Look through the material below and copy exactly the lines from the line with "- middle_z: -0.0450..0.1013" to the line with "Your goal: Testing", those two lines included.
Segment Start: Data section
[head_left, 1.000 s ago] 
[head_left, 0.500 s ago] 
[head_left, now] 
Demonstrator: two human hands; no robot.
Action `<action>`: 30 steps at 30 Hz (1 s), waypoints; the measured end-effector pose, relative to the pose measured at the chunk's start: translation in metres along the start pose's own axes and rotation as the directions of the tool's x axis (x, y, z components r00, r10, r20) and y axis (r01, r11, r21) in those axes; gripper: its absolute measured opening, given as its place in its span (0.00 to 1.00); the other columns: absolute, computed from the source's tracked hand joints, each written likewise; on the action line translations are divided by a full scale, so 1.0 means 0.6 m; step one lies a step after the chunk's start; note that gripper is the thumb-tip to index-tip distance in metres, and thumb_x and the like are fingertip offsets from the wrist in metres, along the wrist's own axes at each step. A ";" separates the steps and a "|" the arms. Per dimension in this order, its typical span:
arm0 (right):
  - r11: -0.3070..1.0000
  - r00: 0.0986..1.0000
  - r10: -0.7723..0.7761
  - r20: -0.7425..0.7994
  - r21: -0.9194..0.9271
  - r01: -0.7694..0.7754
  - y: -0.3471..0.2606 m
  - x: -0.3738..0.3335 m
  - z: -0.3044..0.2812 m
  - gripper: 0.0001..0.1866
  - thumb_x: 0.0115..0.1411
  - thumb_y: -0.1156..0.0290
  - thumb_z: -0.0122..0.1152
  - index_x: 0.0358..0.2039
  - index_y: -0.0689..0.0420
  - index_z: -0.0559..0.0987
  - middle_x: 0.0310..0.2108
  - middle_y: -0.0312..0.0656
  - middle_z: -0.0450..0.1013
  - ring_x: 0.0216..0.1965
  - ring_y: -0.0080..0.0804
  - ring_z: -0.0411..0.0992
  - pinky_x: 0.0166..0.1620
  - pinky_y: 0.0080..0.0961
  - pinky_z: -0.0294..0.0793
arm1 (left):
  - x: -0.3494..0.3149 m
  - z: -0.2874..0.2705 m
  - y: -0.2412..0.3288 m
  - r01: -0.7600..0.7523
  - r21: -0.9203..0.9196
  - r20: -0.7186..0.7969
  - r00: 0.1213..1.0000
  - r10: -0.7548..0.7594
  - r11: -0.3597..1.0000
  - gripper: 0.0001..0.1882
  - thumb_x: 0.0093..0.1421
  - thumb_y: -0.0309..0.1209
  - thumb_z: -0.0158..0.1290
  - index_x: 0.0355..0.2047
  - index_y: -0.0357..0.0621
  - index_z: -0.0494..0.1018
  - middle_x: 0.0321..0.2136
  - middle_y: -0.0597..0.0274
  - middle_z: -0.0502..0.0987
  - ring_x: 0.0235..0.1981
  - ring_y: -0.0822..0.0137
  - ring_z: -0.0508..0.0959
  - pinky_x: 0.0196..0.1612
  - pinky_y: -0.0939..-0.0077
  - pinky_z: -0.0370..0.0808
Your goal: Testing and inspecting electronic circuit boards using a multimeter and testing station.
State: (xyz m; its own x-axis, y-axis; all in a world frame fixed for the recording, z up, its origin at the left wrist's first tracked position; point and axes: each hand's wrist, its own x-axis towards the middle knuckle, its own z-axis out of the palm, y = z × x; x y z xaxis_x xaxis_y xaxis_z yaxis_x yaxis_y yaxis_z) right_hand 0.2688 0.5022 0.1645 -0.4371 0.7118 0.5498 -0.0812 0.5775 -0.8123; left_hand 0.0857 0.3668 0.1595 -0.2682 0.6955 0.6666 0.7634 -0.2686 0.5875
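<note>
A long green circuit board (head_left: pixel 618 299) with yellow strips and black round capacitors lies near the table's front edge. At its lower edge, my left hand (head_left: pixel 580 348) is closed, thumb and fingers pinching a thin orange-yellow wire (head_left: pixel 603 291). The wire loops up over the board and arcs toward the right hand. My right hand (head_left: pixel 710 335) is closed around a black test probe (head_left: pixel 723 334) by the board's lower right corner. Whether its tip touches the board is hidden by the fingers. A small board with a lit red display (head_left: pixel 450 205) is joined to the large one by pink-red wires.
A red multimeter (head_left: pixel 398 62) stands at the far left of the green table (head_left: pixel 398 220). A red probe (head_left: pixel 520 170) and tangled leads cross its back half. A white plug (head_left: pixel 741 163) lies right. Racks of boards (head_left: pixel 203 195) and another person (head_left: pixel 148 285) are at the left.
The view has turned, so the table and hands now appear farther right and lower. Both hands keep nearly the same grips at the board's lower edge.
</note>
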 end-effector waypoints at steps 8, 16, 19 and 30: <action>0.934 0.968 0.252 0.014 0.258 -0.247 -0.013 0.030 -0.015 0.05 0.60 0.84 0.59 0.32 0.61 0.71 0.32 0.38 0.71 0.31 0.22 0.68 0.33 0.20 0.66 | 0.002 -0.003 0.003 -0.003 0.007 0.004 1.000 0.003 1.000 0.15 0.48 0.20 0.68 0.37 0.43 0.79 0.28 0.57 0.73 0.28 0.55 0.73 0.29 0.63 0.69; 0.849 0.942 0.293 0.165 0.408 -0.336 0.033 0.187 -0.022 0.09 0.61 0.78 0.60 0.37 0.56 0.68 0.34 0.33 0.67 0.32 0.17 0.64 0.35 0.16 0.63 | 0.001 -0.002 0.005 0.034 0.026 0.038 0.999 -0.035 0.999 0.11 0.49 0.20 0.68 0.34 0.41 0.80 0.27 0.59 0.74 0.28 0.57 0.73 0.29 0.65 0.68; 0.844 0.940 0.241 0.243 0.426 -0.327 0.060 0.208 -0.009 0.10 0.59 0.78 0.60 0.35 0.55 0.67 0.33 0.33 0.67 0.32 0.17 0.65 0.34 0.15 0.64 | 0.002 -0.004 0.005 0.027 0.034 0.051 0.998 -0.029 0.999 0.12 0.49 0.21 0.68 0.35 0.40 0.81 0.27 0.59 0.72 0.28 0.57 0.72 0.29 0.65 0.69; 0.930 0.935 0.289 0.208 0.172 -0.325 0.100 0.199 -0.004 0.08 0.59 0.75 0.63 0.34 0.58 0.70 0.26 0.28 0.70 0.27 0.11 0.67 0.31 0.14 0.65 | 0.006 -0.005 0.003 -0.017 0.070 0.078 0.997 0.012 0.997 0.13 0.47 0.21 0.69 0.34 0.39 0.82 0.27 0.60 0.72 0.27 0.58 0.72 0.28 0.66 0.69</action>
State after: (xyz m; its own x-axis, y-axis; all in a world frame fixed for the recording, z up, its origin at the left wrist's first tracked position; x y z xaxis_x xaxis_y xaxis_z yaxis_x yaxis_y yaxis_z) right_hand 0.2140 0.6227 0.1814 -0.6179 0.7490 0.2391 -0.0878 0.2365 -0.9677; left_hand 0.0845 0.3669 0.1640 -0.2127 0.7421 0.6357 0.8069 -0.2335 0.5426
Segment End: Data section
Final answer:
  - middle_z: -0.0450..0.1013
  - ring_x: 0.0216..0.1965
  - ring_y: -0.0080..0.0804
  - ring_z: -0.0411..0.0992
  - pinky_x: 0.0166..0.1620
  - pinky_y: 0.0080..0.0961
  - pinky_z: -0.0294..0.0793
arm1 (left):
  - x: -0.3494..0.3149 m
  - z: -0.2874..0.2705 m
  - y: -0.2412..0.3288 m
  - r01: -0.7600..0.7523
  - r21: -0.9203..0.9196
  - r20: -0.7186..0.7969
  - r00: 0.1213..1.0000
  - r10: -0.7548..0.7594
  - r11: -0.3597..1.0000
  - gripper: 0.0001..0.1882
  - thumb_x: 0.0093..0.1421
  - thumb_y: -0.0309..0.1209
  - thumb_z: -0.0158..0.1290
  - index_x: 0.0355..0.2047
  - index_y: -0.0357..0.0621
  - index_z: -0.0494..0.1018
  - middle_x: 0.0321..0.2136
  - middle_y: -0.0597..0.0274
  - middle_z: -0.0502..0.0987
  - ring_x: 0.0235..0.1981
  - ring_y: -0.0822..0.0137
  - ring_z: -0.0508..0.0959
  - pinky_x: 0.0196..0.1612
  - pinky_y: -0.0939..-0.0077
  - pinky_z: -0.0370..0.0808
Your goal: Testing and inspecting electronic circuit boards using a multimeter and testing station.

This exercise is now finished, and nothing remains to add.